In [1]:
from datascience import *
import numpy as np
from math import *
from scipy import stats
import matplotlib.pyplot as plt
%matplotlib inline

## Lesson 23: Hypothesis Testing, Continued

Recall in Lesson 22, we covered hypothesis testing. The structure of a hypothesis test is largely similar regardless of the context of the problem. We state the hypotheses, decide on a test statistic, calculate the $p$-value and reach a conclusion. To calculate a $p$-value, we need to find the distribution of the test statistic under the null hypothesis. 

### Example 1: The Lady Tasting Tea

The "lady tasting tea" problem is a now famous story during which, at a gathering one summer afternoon in Cambridge, some friends drank tea with milk.
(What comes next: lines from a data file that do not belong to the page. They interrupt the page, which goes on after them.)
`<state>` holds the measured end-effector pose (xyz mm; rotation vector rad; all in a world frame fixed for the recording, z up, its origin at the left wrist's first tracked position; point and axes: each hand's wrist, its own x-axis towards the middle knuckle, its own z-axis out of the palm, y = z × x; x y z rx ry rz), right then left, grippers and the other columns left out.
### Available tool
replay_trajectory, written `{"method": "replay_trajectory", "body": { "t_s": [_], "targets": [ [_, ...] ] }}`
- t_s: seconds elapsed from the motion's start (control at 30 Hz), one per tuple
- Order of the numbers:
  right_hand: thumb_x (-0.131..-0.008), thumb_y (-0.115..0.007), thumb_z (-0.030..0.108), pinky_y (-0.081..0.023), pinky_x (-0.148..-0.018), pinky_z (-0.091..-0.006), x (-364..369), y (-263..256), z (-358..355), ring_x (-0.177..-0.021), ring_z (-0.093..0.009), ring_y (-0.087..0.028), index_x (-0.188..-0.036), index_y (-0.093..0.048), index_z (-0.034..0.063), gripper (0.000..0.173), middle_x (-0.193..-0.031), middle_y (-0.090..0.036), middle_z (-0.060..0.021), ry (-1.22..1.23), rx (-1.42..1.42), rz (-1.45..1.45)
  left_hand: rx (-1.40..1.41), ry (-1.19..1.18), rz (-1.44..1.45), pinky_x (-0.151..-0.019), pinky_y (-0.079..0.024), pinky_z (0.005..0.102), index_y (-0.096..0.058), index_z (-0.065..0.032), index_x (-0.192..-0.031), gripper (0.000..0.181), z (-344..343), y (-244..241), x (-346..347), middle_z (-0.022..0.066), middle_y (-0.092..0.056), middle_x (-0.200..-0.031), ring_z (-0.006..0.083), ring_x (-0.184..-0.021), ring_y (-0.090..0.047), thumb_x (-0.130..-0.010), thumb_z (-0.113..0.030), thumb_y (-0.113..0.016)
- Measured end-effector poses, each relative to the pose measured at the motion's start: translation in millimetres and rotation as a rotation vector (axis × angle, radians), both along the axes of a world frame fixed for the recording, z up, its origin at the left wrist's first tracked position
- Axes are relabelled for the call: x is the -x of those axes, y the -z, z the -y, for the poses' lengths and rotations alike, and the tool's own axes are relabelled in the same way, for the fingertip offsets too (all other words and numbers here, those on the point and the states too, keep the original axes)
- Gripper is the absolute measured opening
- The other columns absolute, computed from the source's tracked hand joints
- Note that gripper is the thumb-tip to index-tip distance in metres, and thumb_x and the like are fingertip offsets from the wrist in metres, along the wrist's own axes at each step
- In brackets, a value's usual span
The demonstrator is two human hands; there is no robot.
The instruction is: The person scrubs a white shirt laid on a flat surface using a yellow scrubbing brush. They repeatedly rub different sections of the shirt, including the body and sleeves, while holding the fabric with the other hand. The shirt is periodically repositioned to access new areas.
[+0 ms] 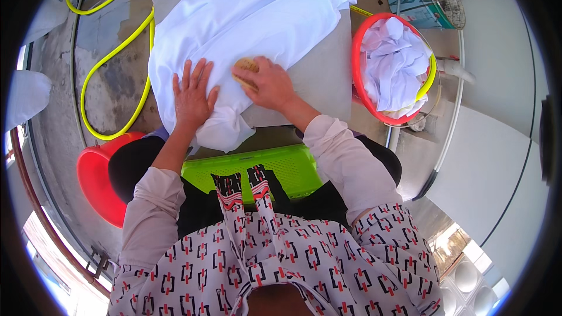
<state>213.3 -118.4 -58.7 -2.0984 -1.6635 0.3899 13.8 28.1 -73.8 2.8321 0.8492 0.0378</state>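
Note:
A white cloth garment [263,22] lies spread over a grey tabletop [320,74], its near end bunched and hanging past the table's front edge. My left hand [193,96] rests flat on the garment, fingers spread, holding nothing. Just right of it, my right hand [268,83] grips a scrubbing brush [246,65] with a tan, oval back, which is against the cloth. The brush's bristles are mostly hidden.
To the right stands a red basin [358,70] heaped with white cloth [393,66], below a dirty paint bucket [426,2]. A yellow hose [92,72] loops on the left floor. A green plastic basket [281,166] is below the table edge; another red basin [99,184] sits lower left.

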Motion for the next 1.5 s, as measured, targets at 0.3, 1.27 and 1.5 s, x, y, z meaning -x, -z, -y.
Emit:
{"method": "replay_trajectory", "body": {
  "t_s": [0.3,1.27,1.5],
  "targets": [
    [-0.078,-0.077,0.037,-0.051,-0.097,-0.0412,-194,-16,19,-0.123,-0.034,-0.06,-0.16,-0.032,0.0264,0.094,-0.138,-0.059,-0.0207,0.66,0.153,-0.576,-0.054,0.005,0.044,-0.123,-0.013,0.0585,-0.036,-0.0271,-0.158,0.063,-3,9,-2,-0.0047,-0.03,-0.165,0.0265,-0.156,-0.019,-0.1,-0.043,-0.055],
    [-0.072,-0.074,0.031,-0.049,-0.092,-0.0336,-297,-67,-87,-0.109,-0.023,-0.061,-0.122,-0.068,0.0124,0.054,-0.118,-0.066,-0.0096,0.102,0.771,-0.136,0.525,-0.544,0.187,-0.079,-0.053,0.0378,-0.07,-0.0072,-0.104,0.024,-16,-53,65,0.0102,-0.074,-0.098,0.0273,-0.087,-0.07,-0.093,-0.029,-0.072],
    [-0.072,-0.07,0.026,-0.05,-0.089,-0.037,-260,-128,-80,-0.108,-0.03,-0.061,-0.157,-0.038,0.0295,0.091,-0.122,-0.065,-0.0164,0.052,0.552,-0.124,0.617,-0.451,0.668,-0.087,-0.048,0.025,-0.071,-0.0041,-0.117,0.019,-26,-128,51,0.0006,-0.068,-0.102,0.0088,-0.094,-0.059,-0.099,-0.007,-0.065]
  ]
}}
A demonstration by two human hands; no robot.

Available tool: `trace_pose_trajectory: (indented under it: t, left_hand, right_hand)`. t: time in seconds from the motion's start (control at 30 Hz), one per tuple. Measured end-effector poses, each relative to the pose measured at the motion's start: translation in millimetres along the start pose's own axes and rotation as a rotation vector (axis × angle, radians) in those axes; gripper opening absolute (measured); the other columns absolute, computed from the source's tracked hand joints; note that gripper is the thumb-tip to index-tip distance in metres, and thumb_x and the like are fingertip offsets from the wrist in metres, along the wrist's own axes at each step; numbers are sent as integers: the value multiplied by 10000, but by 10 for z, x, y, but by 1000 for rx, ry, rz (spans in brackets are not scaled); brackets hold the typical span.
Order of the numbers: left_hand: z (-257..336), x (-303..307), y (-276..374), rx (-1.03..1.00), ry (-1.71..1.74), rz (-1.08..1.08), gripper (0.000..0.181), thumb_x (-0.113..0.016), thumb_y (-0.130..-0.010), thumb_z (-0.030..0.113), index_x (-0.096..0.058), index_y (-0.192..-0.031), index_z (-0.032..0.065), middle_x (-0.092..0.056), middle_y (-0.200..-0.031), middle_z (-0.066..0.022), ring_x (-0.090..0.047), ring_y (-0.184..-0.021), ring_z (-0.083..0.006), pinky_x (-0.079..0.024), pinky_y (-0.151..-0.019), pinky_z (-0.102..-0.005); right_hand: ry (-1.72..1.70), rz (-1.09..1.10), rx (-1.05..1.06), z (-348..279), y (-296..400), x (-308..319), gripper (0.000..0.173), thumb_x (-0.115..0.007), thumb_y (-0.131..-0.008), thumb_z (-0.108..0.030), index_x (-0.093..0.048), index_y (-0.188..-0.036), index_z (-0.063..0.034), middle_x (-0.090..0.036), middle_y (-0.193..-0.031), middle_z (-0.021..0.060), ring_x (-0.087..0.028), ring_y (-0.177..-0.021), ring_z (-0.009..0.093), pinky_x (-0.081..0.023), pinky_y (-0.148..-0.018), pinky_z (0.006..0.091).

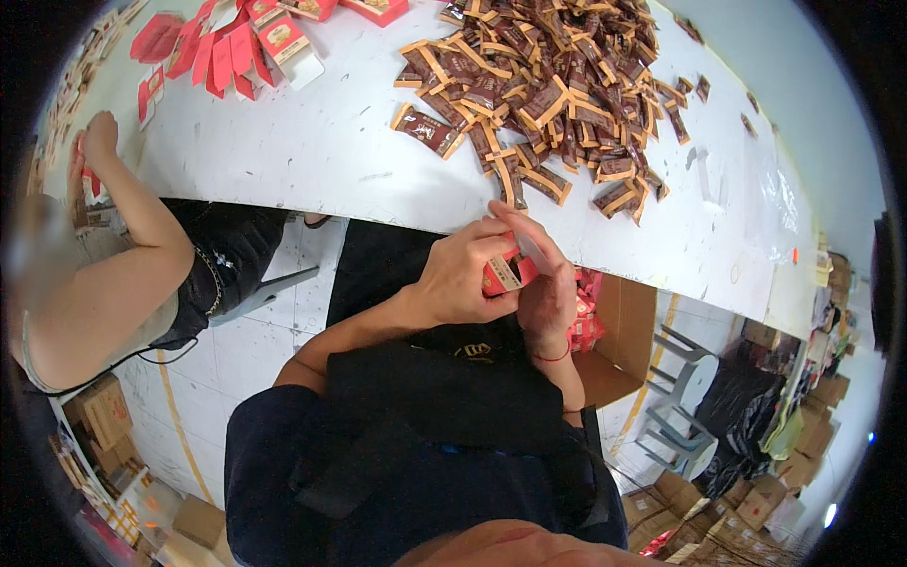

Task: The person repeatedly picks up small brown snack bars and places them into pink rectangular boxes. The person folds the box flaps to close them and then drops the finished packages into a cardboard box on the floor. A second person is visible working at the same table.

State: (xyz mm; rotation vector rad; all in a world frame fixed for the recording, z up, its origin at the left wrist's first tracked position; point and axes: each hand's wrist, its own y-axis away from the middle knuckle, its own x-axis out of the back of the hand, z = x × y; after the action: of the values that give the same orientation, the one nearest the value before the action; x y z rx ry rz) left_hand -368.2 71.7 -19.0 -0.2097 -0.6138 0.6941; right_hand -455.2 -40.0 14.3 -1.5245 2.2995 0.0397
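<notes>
Just off the table's near edge, my left hand (464,273) grips a small red printed carton (502,275) from its left side. A pale flap stands up at the carton's right end, and something dark shows at the opening. My right hand (549,290) cups that end, its fingers stretched along the flap and its palm against the carton. Part of the carton is hidden behind my fingers. Beyond my fingertips lies a large loose heap of brown-and-tan wrapped snack packets (545,106), one single packet (427,131) at its left edge.
Red flat and part-folded cartons (234,57) lie at the table's (305,142) far left. A cardboard box (623,333) with red packs (584,312) stands right of my right arm. Another person's arm (142,205) reaches in at left. Grey stools (691,383) stand on the floor at right.
</notes>
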Motion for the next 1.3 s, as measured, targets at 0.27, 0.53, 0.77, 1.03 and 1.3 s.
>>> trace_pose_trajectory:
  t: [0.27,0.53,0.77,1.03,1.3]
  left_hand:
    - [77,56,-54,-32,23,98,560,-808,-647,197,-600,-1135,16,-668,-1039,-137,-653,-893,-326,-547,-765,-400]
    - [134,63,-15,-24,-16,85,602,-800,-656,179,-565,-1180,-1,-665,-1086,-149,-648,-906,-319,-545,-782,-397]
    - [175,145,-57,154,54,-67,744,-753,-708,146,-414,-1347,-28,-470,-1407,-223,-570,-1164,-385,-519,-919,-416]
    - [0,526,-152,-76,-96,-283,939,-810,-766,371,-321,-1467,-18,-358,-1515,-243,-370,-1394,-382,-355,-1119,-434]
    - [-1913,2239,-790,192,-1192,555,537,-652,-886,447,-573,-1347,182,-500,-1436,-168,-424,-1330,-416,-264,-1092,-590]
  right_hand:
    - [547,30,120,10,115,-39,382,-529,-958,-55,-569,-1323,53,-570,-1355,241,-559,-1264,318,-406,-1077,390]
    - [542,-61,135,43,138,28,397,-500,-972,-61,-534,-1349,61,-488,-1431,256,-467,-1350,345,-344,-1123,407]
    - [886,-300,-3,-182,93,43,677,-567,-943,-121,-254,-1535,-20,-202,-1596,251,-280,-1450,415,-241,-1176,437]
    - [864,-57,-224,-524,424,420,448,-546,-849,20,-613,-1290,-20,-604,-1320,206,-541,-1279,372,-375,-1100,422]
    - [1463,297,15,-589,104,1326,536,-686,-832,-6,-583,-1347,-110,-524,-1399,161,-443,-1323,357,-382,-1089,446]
Among them, a woman claimed to be able to tell, based on taste, whether the milk or the tea was added first to the cup. A now famous statistician, Ronald Fisher, was at the gathering, and he studied the claim. The woman was offered 8 cups of tea mixed with milk (4 with milk added first and 4 with tea added first) and she successfully identified 6 (3 of each). What can we say about her ability to discriminate the teas? 

Step 1: State the null and alternate hypothesis

$H_0$: The probability that she can guess correctly is 0.5 (can't predict beyond randomness given that she knew there were 4 of each in the population)  
$H_1$: She can predict beyond randomness

Step 2: Define a test statistic

$X$: number of times she correctly picked tea first  
If we know that, we know everything else - how many times she correctly picked milk first, number wrong, etc

In this test $X_{obs}=3$

This problem has a hypergeometric distribution (binomial without replacement).

$X$~hypergeom($M=8, n=4, N=4$)


Step 3: Calculate the $p$-value by finding the distribution of test statistic under $H_0$.



In [3]:
M, n, N = 8, 4, 4
sample=stats.hypergeom.rvs(M,n,N,size=10000)

In [4]:
# the p-score is the probabilty of getting the observed test statistic or a more extreme value under the null hypothesis
# Here that means the probability of getting X>3
p_hg = np.mean(sample>=3)
print("The p-score is",p_hg)

The p-score is 0.2448


Step 4: Conclude  

This p-score is not very low, meaning it is not that uncommon to get 3 or more correct under random chance/guessing.  So we fail to reject the null hypothesis, and have not proved that she can actually tell the difference.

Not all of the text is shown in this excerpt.